Hi, I've been pouring over old posts and can't find an answer. Maybe I
came across it and didn't understand, so if so, I appologize in
advance.

The quick question:
Without defining Predecessors and not setting deadlines, is it possible
to set a task to be the final task within a subgroup?

The reason why:
I have a bunch of tasks in a subgroup (call it "Phase 1") defining the
critical path in my schedule. I would like to set up a milestone
markers within "Phase 1" to indicate when an external task should be
complete by. These markers should be the very last tasks occuring with
"Phase 1", but should not drive its duration.

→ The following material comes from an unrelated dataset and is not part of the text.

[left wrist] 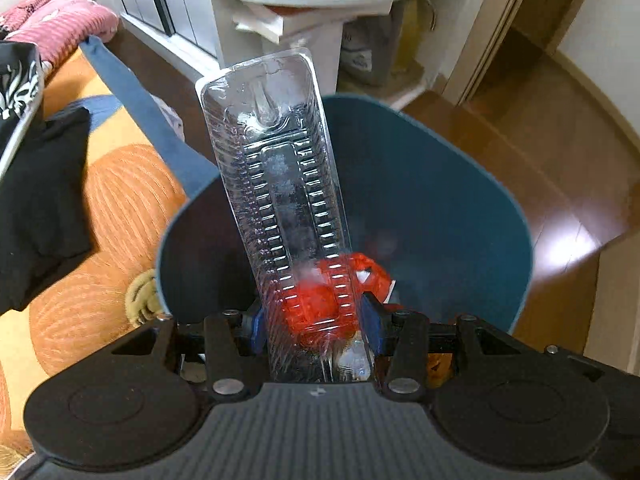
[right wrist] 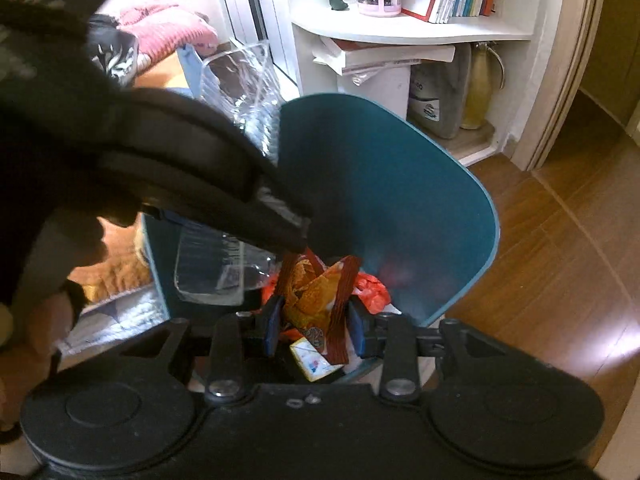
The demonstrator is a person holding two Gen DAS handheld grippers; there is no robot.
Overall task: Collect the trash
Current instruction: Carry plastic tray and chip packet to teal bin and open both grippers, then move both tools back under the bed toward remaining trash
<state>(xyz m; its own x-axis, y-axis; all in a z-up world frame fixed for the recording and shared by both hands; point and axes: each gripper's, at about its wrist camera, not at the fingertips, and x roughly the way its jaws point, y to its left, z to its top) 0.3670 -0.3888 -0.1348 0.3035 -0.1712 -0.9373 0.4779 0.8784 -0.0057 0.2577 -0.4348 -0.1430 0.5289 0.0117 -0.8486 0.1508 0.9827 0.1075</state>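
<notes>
My left gripper (left wrist: 314,326) is shut on a long clear plastic tray (left wrist: 276,184), which stands upright over the open teal trash bin (left wrist: 460,208). Red trash (left wrist: 370,274) lies in the bin behind it. My right gripper (right wrist: 314,326) is shut on an orange and brown snack wrapper (right wrist: 316,296), held over the same bin (right wrist: 400,200). In the right wrist view the left gripper's black body (right wrist: 192,172) crosses from the left with the clear tray (right wrist: 240,80) in it. Red plastic (right wrist: 372,292) and a small carton (right wrist: 312,360) lie in the bin.
A white shelf unit (right wrist: 400,36) with books and a pen cup stands behind the bin. A bed with an orange and blue cover (left wrist: 116,200), black cloth and a pink blanket is at the left. Wooden floor (left wrist: 540,152) and a doorway are at the right.
</notes>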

This could easily be
done with Predecessors, but would require lots and lots of them to
ensure that it is indeed the last task within "Phase 1." It would work
but be very ugly.

Thanks for any help,

Kevin
 
H

Haris Rashid

hi Kevin,

The objective of scheduling in MS Project is to let the sequence and
dependencies of tasks derive the end date. Preferably you should use this as
such. However, for your situation you can try either scheduling from the
finish date or you can add contraints to the tasks. Contraints will work if
your project has a fixed end date.

Regards,
 
S

Steve House [Project MVP]

Phase 1 would be a summary task with all its component tasks indented
underneath it. Place the milestone after all the subtasks but outdented
back out to the same level as the summary task. Link the Summary task to
the milestone FS so the end date of the summary drives the milestone's date.
This, IMHO, is one of the rare exceptions to the general rule of not linking
summary tasks - in this case doing so provides an accurate picture of the
reality. The date you see for the milestone will always be the date that
the latest finishing subtask in the summary finishes because that's what
determines the finish of the summary.